Crisping the tortillas before topping them is key to combat sogginess, so be sure to get them toasty before assembling. The pizza quesadillas are pretty perfect as is, but if you have them around feel free to throw on your favorite pizza toppings like olives, thinly sliced red onion, or a bit of crushed red pepper. Cook, relax and enjoy!
What you'll need: 1 lb broccoli
1 clove garlic
1 can baby roma tomatoes
4 burrito-size flour tortillas
8 oz fresh mozzarella
2 oz pepperoni
1 oz Parmesan
freshly ground black pepper
Equipment: 2 rimmed baking sheets
Recipe steps: 1. Roast broccoli
Preheat oven to 450°F. Cut broccoli through the stems into long spears. Toss with 3 tablespoons oil on a rimmed baking sheet and season with salt and pepper. Roast until tender and golden brown, 15–20 minutes.
Peel and finely chop garlic.

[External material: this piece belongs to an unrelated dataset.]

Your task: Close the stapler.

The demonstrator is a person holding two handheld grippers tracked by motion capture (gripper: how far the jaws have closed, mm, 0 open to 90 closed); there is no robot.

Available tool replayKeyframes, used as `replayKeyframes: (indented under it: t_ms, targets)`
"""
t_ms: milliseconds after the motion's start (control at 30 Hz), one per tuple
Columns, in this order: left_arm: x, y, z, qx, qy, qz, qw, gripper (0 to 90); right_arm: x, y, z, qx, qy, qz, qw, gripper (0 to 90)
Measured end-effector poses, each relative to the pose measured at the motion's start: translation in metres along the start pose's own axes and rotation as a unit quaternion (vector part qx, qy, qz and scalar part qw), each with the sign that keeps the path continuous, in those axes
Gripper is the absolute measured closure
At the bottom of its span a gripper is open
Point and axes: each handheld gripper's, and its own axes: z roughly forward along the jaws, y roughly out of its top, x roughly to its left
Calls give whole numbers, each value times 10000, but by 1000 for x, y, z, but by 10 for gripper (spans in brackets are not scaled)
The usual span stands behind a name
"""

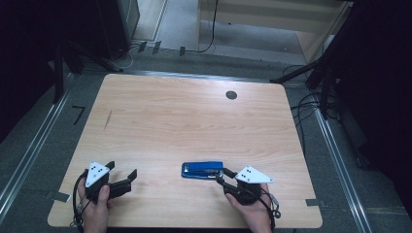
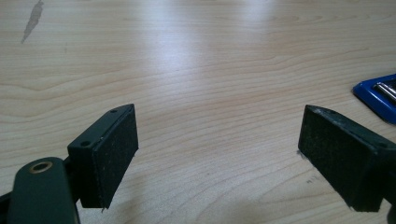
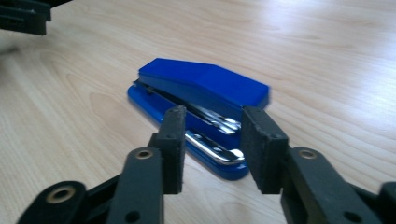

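- Two tongs sit over the near edge of the bench (image 1: pixel 194 116), one in each of the person's hands.
- The stapler (image 1: pixel 202 170), blue, lies flat on the bench near the front edge, a little right of the middle, its long side running left to right.
- The right tongs (image 1: pixel 223 175) point at the stapler's right end. In the right gripper view the jaws of the right tongs (image 3: pixel 210 149) stand partly apart on either side of that end, where the metal strip shows between the blue top and base; whether the pads touch the stapler (image 3: pixel 201 102) I cannot tell. They are not clenched on it.
- The left tongs (image 1: pixel 121 174) are well apart from the stapler, to its left, resting low by the bench.
- In the left gripper view the left tongs (image 2: pixel 217 154) are released, jaws spread wide with bare wood between them; a corner of the stapler (image 2: pixel 378 95) shows at the right edge.
- A small dark round hole (image 1: pixel 231 95) sits near the bench's far edge.
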Motion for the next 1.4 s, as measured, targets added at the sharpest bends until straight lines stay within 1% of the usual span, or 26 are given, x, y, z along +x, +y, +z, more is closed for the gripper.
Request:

Pick oregano leaves from stems. Heat 1 tablespoon oil in a medium saucepan over medium high. Add garlic and half of oregano and cook, stirring, until fragrant, about 30 seconds. Add tomatoes and break up with a wooden spoon or spatula. Simmer until slightly reduced, about 5 minutes; season with salt and pepper.
Meanwhile, working with 2 at a time, toast tortillas on a rimmed baking sheet, flipping once, until golden and crisp, about 3 minutes per side.
Thinly slice mozzarella. Spread half of sauce on 2 tortillas and top with half of cheese. Top with tortillas, remaining half of sauce, mozzarella, and oregano leaves. Scatter pepperoni over top.
Grate Parmesan and sprinkle over both pizzas. Return pizzas to oven and bake until cheese is melted, about 5 minutes. Heat broiler and broil until cheese is bubbly and brown in spots, about 2 minutes.
Cut pizza quesadillas into wedges and serve with broccoli. Enjoy!